To understand why, let’s rewind two years to the September 2012 AKP congress, attended by Mashal as well as numerous other prominent Middle Eastern statesmen: Mohamed Morsi of the Muslim Brotherhood (who had been elected president of Egypt several months previously), Rashid al-Ghannushi (whose Ennahda party had won the elections in Tunisia), and Iraqi Sunni leader Tariq al-Hashimi. With political Islam making headway everywhere from Tunisia to Turkey, it seemed just a matter of months before the Syrian regime would be overthrown; Erdoğan had even pledged to say his prayers in the Umayyad Mosque in Damascus.

One by one, the aforementioned statesmen came to the podium and showered Erdoğan with praise, while Mashal saluted the Turkish prime minister as “a leader for the Islamic world.” Davutoğlu and Erdoğan believed that Turkey had finally climbed back onto the world stage, nearly a century after the dissolution of the Ottoman Empire in 1918, and was about to make its pan-Islamic dream a reality.

MUSLIM BROTHERHOOD HOPES DASHED

However, two years later, nearly all of the AKP’s hopes have been dashed. The Egyptian Muslim Brotherhood has been overthrown, and Morsi is currently on trial. Ennahda has been defeated in the Tunisian elections. Al-Hashimi, Turkey’s main ally in Iraq, is living in exile in Istanbul. In short, of the “Muslim Brotherhood belt” envisioned by Davutoğlu and Erdoğan, only two players are left standing: the AKP and Hamas. After Hamas’s 2006 electoral victory in Gaza, Turkey made every effort to have Mashal’s party — considered a terrorist organization in the West — recognized by the international community. (To give credit where it is due, Erdoğan was right to argue, despite Western criticism, that Hamas was the legitimate representative of the Gazan people).Watch Full Movie Online Streaming Online and Download

At present, however, the AKP is not merely an intermediary for Hamas but is its close ally. Nor is this the only instance of the AKP’s tendency to deal with Islamist political parties, rather than recognized state actors, in its Middle Eastern policy. One could also mention the Egyptian Muslim Brotherhood’s parliament-in-exile in Istanbul, or Turkey’s good relations with the rival Tripoli government in Libya, which includes members of the Brotherhood.

However, Davutoğlu’s pan-Islamist foreign policy is currently at an impasse. Turkish Airlines has had to cancel flights to Libya after the government in Tobruk — recognized by the entire world as the legitimate Libyan government — threatened to down its planes. Turkey also has a very tense relationship with Egypt and Israel, while sharing a long border with the Islamic State in Syria — a border which has become a transit point for thousands of jihadis from all over the world. Instead of praying at the Umayyad Mosque, the AKP is worrying about how to deal with the some 2 million Syrian refugees in Turkey.

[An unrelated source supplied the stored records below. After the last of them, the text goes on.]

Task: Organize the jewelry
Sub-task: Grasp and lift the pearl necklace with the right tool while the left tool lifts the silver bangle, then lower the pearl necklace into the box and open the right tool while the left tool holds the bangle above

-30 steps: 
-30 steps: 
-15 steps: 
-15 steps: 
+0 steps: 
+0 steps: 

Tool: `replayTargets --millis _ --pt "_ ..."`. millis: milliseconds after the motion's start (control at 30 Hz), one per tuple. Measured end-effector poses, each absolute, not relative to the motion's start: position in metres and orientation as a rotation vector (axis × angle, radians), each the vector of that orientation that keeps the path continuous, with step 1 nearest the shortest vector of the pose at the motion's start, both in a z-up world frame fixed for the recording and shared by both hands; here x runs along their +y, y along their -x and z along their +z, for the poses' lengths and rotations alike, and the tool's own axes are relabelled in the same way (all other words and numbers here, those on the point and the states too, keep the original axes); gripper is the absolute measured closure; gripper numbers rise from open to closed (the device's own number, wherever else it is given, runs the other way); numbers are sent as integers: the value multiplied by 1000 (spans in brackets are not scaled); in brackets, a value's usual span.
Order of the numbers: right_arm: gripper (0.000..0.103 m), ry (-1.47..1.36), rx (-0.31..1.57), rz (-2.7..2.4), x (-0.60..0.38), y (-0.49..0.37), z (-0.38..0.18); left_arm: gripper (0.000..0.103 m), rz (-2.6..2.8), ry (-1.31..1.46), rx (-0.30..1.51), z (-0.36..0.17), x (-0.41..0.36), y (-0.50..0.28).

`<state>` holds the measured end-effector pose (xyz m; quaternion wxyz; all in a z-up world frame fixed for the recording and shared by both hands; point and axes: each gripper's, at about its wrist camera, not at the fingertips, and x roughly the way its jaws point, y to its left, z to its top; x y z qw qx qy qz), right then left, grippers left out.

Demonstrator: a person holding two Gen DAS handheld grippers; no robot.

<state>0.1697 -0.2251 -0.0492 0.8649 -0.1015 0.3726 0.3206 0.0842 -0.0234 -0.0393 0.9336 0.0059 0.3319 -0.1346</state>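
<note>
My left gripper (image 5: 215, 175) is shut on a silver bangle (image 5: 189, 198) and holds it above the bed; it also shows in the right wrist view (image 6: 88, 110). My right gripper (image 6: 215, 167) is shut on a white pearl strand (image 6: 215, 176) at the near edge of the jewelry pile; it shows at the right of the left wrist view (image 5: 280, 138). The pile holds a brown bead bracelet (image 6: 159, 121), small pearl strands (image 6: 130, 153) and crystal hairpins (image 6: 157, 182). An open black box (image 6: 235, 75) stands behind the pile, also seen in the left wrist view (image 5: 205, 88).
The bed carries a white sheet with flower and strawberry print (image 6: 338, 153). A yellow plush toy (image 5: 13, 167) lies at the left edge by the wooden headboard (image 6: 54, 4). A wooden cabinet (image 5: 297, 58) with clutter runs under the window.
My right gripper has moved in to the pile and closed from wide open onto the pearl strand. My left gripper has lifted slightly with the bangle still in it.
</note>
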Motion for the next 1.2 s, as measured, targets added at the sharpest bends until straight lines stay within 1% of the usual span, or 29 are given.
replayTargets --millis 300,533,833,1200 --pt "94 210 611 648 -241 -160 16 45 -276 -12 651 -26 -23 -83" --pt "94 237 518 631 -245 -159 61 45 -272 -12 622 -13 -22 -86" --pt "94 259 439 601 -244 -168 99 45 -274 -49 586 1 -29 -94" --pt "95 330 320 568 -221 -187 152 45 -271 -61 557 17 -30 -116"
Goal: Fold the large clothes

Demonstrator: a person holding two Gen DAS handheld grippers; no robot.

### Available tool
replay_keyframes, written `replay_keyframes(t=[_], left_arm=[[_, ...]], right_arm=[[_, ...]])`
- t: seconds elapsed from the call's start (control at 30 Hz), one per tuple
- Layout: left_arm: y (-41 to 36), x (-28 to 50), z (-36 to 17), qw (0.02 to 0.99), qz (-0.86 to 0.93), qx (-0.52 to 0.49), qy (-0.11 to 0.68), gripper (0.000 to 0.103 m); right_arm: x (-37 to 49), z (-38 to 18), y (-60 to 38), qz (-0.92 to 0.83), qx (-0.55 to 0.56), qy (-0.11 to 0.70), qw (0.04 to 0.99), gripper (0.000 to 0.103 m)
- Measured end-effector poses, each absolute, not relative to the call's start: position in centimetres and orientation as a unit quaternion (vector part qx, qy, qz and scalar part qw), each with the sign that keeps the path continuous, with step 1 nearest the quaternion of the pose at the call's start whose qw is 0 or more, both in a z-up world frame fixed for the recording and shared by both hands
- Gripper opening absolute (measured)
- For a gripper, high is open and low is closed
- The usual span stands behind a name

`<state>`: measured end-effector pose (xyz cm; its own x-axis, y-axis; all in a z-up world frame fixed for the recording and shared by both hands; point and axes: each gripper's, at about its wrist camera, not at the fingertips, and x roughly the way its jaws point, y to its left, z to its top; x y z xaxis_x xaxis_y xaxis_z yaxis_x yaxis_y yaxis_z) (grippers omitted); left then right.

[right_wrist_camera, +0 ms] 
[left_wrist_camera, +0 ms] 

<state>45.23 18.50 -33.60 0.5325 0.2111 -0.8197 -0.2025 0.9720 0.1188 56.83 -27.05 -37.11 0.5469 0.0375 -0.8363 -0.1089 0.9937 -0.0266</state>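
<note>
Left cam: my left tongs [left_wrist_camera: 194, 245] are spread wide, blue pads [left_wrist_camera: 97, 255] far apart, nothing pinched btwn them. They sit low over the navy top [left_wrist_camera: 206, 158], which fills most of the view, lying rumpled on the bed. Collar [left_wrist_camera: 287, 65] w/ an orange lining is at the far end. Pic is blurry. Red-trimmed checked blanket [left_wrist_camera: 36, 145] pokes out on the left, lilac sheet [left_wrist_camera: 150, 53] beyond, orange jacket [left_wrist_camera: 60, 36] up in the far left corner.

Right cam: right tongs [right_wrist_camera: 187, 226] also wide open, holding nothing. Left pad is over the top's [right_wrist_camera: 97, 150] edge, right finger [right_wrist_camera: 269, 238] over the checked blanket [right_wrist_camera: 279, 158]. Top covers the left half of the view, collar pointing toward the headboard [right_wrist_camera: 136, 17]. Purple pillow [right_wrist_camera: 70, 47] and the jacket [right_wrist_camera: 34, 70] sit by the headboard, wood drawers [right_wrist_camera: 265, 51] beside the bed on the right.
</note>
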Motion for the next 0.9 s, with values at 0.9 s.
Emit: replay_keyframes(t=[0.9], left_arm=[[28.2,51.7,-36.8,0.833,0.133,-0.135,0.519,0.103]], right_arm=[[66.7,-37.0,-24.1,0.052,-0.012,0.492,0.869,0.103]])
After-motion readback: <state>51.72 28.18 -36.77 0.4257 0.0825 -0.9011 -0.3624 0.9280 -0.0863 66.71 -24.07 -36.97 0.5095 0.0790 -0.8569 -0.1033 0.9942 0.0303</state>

According to Davutoğlu, the chief culprits in all this are Iran, Saudi Arabia, and the West. Iran’s “sectarian” foreign policy, Davutoğlu believes, is one of the main causes of the civil wars in Iraq and Syria. Saudi Arabia and other Gulf autocracies, for their part (Davutoğlu significantly omits Qatar from this group) are guilty of trying to undermine the popularly-elected Muslim Brotherhood, which they view as a threat to their own monarchical regimes. Finally, Davutoğlu accuses the West of hypocriticallysupporting the coup in Egypt while refraining from using military force to overthrow al-Assad in Syria. In Davutoğlu’s view, of all the players in the Middle East, onlyTurkey, Qatar, and Hamas are acting out of principle.

The AKP likes to describe its 13 years in power as the time when Turkey became an “advanced democracy.” Yet Turkey is currently ranked 154th out of 180 countries on the Press Freedom Index. The rule of law has been dispensed with, corruption allegations reaching to the highest levels of the government have been hushed up, and the country is turning into an authoritarian single-party regime which uses its intelligence services and police force to stifle opposition.

Basking in his aura of inviolability, Erdoğan is making headlines with ever more eccentric pronouncements (e.g., that Muslims discovered the New World before Columbus) and behaviors (such as receiving Palestinian President Mahmoud Abbas with an entourage dressed in military costumes from different epochs of Turkish history). Disappointment at the current status quo in Turkey is all but universal. It is felt by the U.S., which supported the AKP in the hopes that its brand of moderate Islam would furnish a counter-model to radical “bin Ladenism.” It is also felt by many countries in the European Union which once believed that Turkey would act in accordance with the EU’s universal criteria of democracy and human rights. The AKP does not aspire to be a model for the Islamic world; it aspires to be its leader — a duty which includes safeguarding the interests of the nearly 20 million Muslims living in Europe. In Erdoğan’s view, it is the EU which must accommodate itself to Turkey, not vice versa.

Thus, both sides have suffered disappointment: Turkey, at the thwarting of its own pan-Islamist ambitions, and the West, at Turkey’s failure to realize its democratic potential.

Yet the West and Turkey still need each other. As a NATO country situated amidst the turmoil of the Middle East, Turkey is invaluable to the Western world. And Turkey cannot do without the West in propping up its own economy.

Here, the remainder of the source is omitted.